* [DIRECTIONS]: If a record holds a picture, skip the picture but print everything else exactly.

%%

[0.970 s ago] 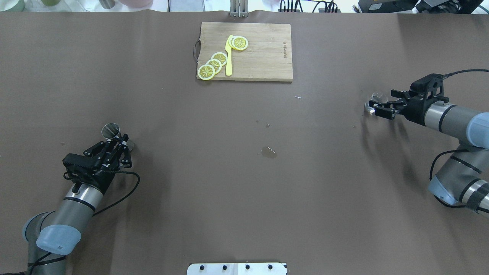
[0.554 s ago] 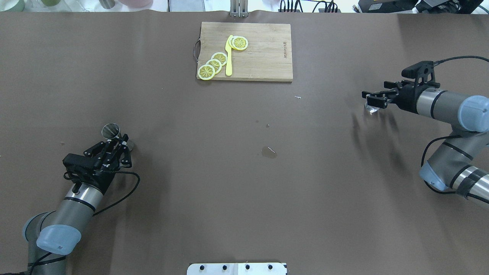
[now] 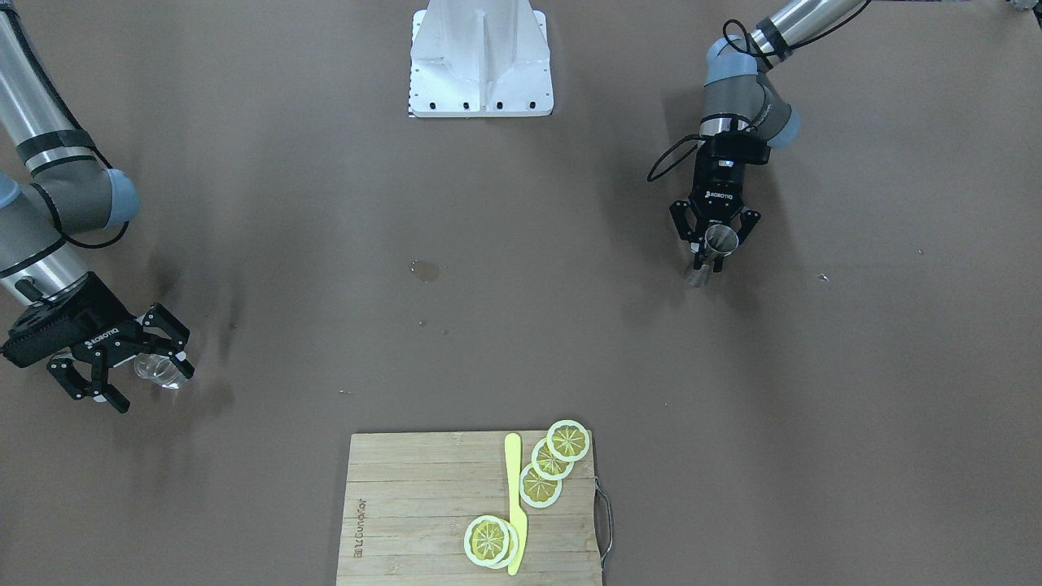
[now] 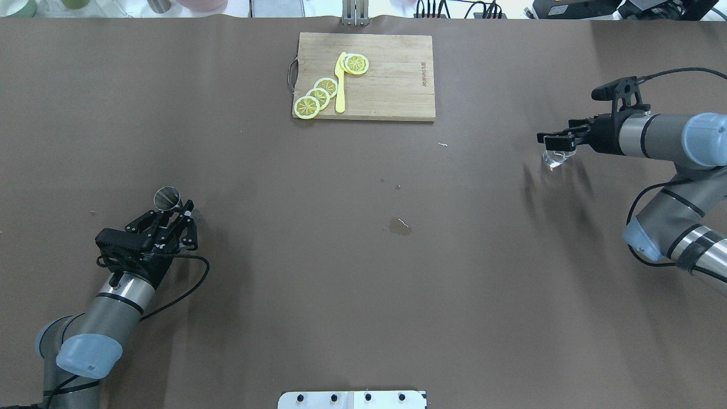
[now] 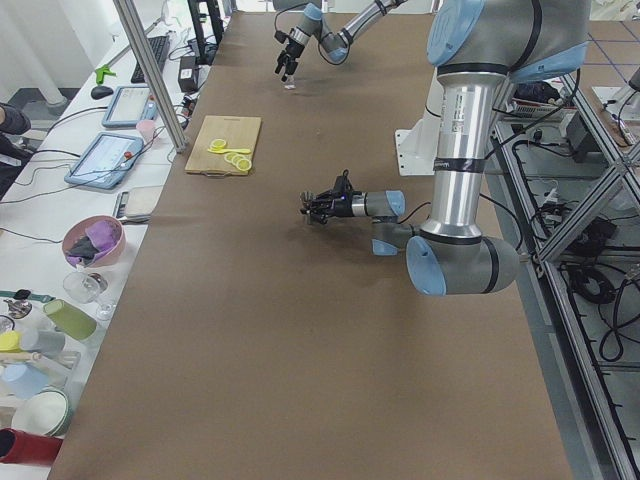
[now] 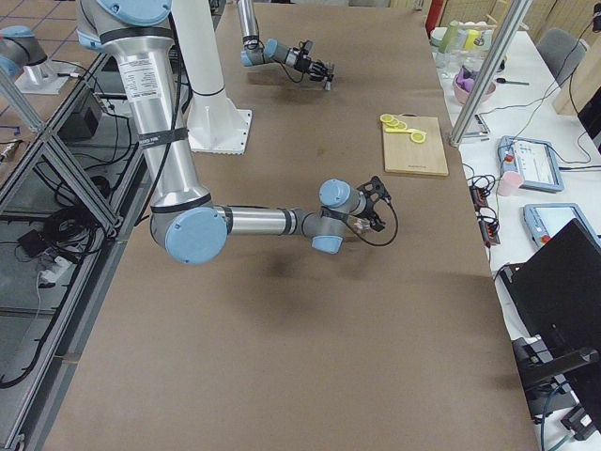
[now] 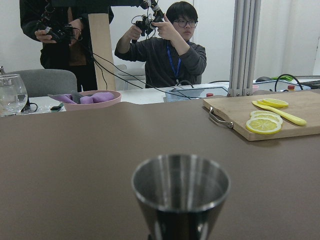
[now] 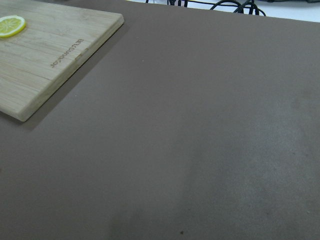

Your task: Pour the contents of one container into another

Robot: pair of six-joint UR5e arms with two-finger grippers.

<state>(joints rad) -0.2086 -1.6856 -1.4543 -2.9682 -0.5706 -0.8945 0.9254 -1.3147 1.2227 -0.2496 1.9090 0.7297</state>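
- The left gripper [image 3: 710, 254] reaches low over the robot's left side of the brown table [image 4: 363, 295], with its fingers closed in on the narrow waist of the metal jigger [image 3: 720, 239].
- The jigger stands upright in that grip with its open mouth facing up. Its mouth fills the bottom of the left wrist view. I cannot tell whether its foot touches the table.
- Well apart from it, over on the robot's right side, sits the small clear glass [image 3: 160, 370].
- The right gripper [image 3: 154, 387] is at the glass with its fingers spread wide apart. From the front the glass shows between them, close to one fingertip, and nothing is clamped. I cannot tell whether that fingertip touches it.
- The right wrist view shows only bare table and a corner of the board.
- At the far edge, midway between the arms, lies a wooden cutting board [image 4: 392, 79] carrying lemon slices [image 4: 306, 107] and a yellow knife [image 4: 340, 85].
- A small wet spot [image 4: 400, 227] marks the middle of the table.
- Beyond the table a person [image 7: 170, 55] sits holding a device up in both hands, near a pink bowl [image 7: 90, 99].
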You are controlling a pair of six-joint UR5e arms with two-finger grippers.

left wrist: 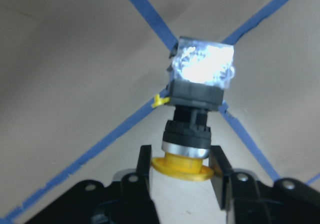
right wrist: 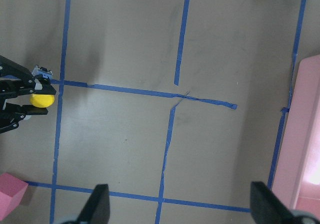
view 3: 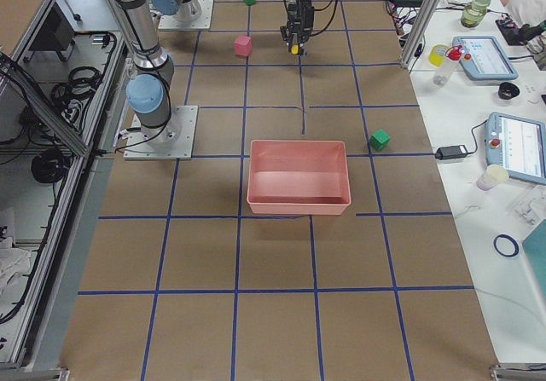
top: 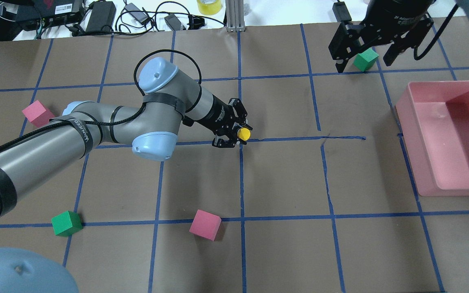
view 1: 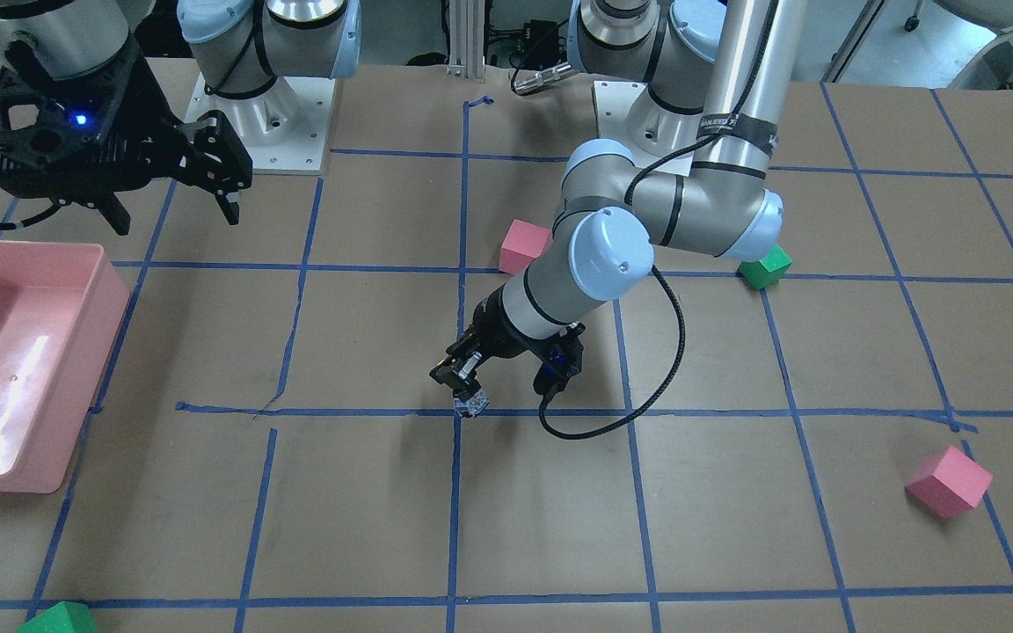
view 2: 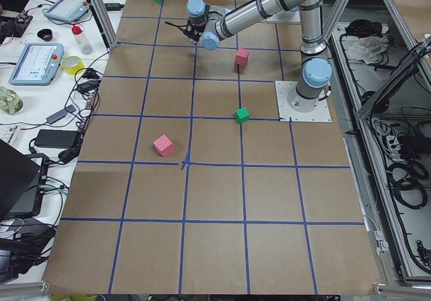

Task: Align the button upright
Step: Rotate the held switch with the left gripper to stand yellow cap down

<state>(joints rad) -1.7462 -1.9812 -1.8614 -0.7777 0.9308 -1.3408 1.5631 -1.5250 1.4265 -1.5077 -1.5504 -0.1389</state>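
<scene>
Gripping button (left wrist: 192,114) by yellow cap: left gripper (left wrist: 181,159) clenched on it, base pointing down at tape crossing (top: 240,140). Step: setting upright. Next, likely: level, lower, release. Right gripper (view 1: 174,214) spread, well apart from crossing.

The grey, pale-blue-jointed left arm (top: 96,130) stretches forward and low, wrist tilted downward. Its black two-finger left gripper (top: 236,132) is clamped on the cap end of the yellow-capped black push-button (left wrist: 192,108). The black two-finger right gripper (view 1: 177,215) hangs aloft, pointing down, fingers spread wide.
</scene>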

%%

* [REPLY TO THE TASK]:
[0.970 s ago] 
[0.554 s ago] 
[now] 
[now] 
[now] 
[now] 
[now] 
[now] 

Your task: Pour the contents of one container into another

Robot: pair of six-joint UR5e arms with two-finger grippers.

<state>(joints rad) -0.2086 -1.6856 -1.4543 -2.9682 -0.5706 -0.8945 0.9254 -1.3147 1.2227 -0.2496 1.9090 0.7297</state>
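- The left gripper [image 3: 710, 254] reaches low over the robot's left side of the brown table [image 4: 363, 295], with its fingers closed in on the narrow waist of the metal jigger [image 3: 720, 239].
- The jigger stands upright in that grip with its open mouth facing up. Its mouth fills the bottom of the left wrist view. I cannot tell whether its foot touches the table.
- Well apart from it, over on the robot's right side, sits the small clear glass [image 3: 160, 370].
- The right gripper [image 3: 154, 387] is at the glass with its fingers spread wide apart. From the front the glass shows between them, close to one fingertip, and nothing is clamped. I cannot tell whether that fingertip touches it.
- The right wrist view shows only bare table and a corner of the board.
- At the far edge, midway between the arms, lies a wooden cutting board [image 4: 392, 79] carrying lemon slices [image 4: 306, 107] and a yellow knife [image 4: 340, 85].
- A small wet spot [image 4: 400, 227] marks the middle of the table.
- Beyond the table a person [image 7: 170, 55] sits holding a device up in both hands, near a pink bowl [image 7: 90, 99].
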You are controlling a pair of six-joint UR5e arms with two-finger grippers.

left wrist: 
right wrist: 
view 3: 
top: 
view 1: 
view 2: 

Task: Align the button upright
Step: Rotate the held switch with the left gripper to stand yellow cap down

<state>(joints rad) -1.7462 -1.9812 -1.8614 -0.7777 0.9308 -1.3408 1.5631 -1.5250 1.4265 -1.5077 -1.5504 -0.1389</state>
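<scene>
Gripping button (left wrist: 192,114) by yellow cap: left gripper (left wrist: 181,159) clenched on it, base pointing down at tape crossing (top: 240,140). Step: setting upright. Next, likely: level, lower, release. Right gripper (view 1: 174,214) spread, well apart from crossing.

The grey, pale-blue-jointed left arm (top: 96,130) stretches forward and low, wrist tilted downward. Its black two-finger left gripper (top: 236,132) is clamped on the cap end of the yellow-capped black push-button (left wrist: 192,108). The black two-finger right gripper (view 1: 177,215) hangs aloft, pointing down, fingers spread wide.
</scene>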

There is nothing else to the answer.